• [EXERCISE DETAILS]
Write out the whole listing again, exactly as given.

**********

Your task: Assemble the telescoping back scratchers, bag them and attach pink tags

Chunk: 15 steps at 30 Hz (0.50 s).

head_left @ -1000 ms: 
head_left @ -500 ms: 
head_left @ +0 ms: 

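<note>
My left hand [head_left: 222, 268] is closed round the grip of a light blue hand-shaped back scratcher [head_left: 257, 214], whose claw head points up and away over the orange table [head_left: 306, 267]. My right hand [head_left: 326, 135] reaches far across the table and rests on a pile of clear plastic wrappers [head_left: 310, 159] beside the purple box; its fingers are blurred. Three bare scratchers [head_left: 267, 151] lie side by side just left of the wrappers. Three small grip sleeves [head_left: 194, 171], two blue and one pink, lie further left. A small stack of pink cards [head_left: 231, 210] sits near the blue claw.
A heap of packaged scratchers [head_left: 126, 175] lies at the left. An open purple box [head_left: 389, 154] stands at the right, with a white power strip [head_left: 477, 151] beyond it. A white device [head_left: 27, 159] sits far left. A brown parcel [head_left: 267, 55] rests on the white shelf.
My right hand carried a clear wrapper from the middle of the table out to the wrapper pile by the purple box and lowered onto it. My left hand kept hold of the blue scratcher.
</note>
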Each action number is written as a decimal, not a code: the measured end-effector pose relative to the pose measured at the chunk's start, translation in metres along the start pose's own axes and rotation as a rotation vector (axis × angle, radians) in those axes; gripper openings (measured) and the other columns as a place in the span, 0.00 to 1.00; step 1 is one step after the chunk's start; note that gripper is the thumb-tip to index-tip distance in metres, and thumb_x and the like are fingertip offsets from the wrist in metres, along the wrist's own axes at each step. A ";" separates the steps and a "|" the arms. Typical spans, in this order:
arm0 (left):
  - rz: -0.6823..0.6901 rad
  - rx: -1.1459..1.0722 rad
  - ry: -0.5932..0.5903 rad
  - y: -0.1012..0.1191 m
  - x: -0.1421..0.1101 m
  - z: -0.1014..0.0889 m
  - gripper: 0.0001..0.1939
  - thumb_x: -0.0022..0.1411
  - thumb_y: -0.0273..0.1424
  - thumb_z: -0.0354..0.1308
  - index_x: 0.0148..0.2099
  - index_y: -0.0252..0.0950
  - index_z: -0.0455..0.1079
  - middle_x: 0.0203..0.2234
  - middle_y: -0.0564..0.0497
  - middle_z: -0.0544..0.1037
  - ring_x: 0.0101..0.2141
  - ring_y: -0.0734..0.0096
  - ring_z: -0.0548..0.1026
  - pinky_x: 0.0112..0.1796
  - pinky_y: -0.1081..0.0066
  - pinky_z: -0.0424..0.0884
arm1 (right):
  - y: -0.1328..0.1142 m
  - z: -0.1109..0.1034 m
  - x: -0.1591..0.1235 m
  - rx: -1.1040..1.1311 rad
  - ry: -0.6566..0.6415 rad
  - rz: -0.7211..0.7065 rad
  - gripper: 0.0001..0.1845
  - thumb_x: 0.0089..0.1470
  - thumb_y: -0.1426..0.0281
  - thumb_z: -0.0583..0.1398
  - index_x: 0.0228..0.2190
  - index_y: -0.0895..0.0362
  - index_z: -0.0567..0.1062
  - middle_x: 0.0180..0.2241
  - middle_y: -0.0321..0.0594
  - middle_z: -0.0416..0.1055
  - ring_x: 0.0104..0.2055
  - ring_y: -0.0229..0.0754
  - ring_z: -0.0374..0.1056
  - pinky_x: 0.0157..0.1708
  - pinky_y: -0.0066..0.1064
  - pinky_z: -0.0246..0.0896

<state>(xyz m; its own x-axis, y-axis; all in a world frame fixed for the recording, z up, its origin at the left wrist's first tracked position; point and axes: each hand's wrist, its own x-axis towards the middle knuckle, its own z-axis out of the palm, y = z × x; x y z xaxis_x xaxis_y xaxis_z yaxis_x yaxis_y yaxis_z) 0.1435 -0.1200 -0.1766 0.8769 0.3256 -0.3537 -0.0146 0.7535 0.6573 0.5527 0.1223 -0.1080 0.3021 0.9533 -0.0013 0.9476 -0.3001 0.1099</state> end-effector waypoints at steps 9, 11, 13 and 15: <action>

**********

• [OUTPUT]
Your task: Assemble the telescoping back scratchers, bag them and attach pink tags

Chunk: 15 steps at 30 Hz (0.50 s).

head_left @ -1000 ms: 
head_left @ -500 ms: 
head_left @ +0 ms: 

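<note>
My left hand [head_left: 222, 268] is closed round the grip of a light blue hand-shaped back scratcher [head_left: 257, 214], whose claw head points up and away over the orange table [head_left: 306, 267]. My right hand [head_left: 326, 135] reaches far across the table and rests on a pile of clear plastic wrappers [head_left: 310, 159] beside the purple box; its fingers are blurred. Three bare scratchers [head_left: 267, 151] lie side by side just left of the wrappers. Three small grip sleeves [head_left: 194, 171], two blue and one pink, lie further left. A small stack of pink cards [head_left: 231, 210] sits near the blue claw.
A heap of packaged scratchers [head_left: 126, 175] lies at the left. An open purple box [head_left: 389, 154] stands at the right, with a white power strip [head_left: 477, 151] beyond it. A white device [head_left: 27, 159] sits far left. A brown parcel [head_left: 267, 55] rests on the white shelf.
My right hand carried a clear wrapper from the middle of the table out to the wrapper pile by the purple box and lowered onto it. My left hand kept hold of the blue scratcher.
</note>
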Each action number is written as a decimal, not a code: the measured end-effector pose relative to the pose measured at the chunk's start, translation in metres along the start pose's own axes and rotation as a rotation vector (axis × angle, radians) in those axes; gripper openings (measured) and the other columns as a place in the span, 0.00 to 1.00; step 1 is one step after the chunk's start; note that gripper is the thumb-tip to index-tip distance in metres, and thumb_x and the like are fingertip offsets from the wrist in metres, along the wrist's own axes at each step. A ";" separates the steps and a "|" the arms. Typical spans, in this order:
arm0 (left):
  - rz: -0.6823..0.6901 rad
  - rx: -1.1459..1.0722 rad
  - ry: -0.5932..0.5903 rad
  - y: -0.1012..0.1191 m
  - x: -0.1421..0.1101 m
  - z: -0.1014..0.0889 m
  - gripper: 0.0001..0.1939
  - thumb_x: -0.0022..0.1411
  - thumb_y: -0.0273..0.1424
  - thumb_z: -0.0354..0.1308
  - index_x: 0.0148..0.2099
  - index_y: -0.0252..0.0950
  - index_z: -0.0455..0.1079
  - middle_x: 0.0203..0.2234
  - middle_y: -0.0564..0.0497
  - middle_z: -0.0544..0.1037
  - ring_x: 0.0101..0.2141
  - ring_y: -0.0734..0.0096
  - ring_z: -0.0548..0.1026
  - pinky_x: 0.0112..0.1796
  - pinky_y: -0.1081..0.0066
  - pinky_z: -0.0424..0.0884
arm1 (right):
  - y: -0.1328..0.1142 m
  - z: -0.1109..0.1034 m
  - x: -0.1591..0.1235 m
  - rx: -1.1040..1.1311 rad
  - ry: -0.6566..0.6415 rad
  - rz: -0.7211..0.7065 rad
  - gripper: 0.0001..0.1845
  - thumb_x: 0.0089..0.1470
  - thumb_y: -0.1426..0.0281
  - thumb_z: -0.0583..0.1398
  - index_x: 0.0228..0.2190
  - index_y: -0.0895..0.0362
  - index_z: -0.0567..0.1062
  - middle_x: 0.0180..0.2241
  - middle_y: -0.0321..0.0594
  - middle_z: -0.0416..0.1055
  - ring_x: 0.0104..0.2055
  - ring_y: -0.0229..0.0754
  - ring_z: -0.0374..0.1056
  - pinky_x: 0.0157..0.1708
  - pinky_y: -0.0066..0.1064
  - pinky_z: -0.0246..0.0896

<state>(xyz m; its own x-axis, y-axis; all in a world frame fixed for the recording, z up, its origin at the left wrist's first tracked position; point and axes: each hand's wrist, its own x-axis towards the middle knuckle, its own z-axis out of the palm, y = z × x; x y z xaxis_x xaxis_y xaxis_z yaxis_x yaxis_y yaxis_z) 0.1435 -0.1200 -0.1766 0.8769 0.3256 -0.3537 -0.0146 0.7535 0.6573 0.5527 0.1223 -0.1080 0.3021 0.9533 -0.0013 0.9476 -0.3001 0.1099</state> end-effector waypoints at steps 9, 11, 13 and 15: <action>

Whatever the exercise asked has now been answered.